> To do
From the data below, please reproduce exactly everything from the line that contains "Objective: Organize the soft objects" down to the line that contains "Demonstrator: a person", with both ends included.

> Collected data

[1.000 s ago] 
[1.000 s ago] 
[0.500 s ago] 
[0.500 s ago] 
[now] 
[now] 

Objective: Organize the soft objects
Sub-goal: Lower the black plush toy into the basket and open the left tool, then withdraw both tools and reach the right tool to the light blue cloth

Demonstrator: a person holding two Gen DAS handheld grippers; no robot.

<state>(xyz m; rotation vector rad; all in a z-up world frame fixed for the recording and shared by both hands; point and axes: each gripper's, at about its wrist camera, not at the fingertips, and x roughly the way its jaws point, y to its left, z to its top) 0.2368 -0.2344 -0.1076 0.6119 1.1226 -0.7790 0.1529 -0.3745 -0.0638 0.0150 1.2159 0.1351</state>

> Exercise output
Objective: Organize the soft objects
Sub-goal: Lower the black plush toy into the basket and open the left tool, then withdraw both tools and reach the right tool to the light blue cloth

Demonstrator: a person holding two Gen DAS handheld grippers; no robot.

As written, the answer is complete.